Estoy dotada de facultades únicas. La cola que empezó a crecerme hace unos días tiene usos que aún no consigo dominar.
Estuvimos el día entero en la playa. Viví un episodio que me sorprendió. Un grupo de jóvenes encendió una fogata al atardecer y dejaron el fuego ardiendo. Me acerqué al fuego, estuve paralizada ahí, miré pasmada la manera en que se consumían los troncos y escuché los chasquidos de la madera. Las llamas eran hermosas, se alzaban en medio de la oscuridad apuntando al cielo. No quería que ese ardor terminase, si hubiera podido habría atizado la fogata para que nunca se perdiera aquel fuego.
De entonces a ahora he experimentado la plenitud. No sabía que el fuego era lo que es, ignoraba sus beneficios: conocía que daba calor pero no así; el fuego era como yo, sucedía por combinaciones que no se comprenden, surgía de lo pequeño, se alzaba, era la primera de todas las cosas.

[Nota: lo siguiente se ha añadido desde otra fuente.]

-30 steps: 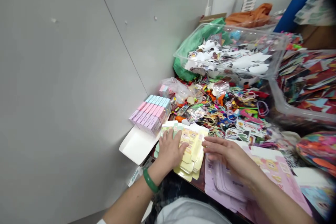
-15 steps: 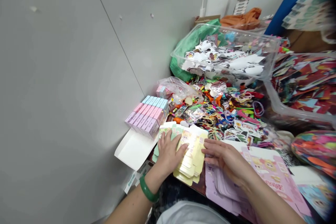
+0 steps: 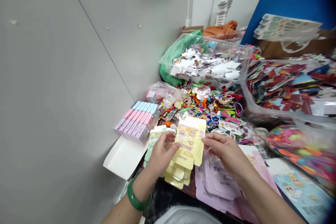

Sé que venimos de materias que ardieron. Lo olvidé en mi vida humana, ahora lo recupero. Pertenezco a una especie con las facultades para acompañar el fuego. He comprobado la resistencia de mi piel al calor y, más aún, sé de las bondades del sol detenido sobre mi contorno; en mi piel ha ganado la sequía, nunca más he vuelto a sudar. Estoy hecha para esto, como un animal del principio de los tiempos: me encuentro adecuada y perfecta, he sido hecha para convertirme en mí.
Lisandro estuvo aspirando restos que no debía. Las escamas que suelto de repente, esos pedazos de piel parecida a las escamas de un pez pero de mayor grosor, están desperdigadas por el suelo de la casa.
Él tiene más hambre de la cuenta pero no halla hormigas. La casa no es húmeda y mi compañero barre a diario. Entonces, Lisandro, hambreado y con fastidio, aspira los objetos pequeños que yacen sobre el suelo. Pasó lo mismo que en días anteriores: inhaló mis escamas y ha estado estornudando a la manera en que un bicho de su talante puede hacerlo. Me conmueve pero sus estornudos me dan un poco de asco.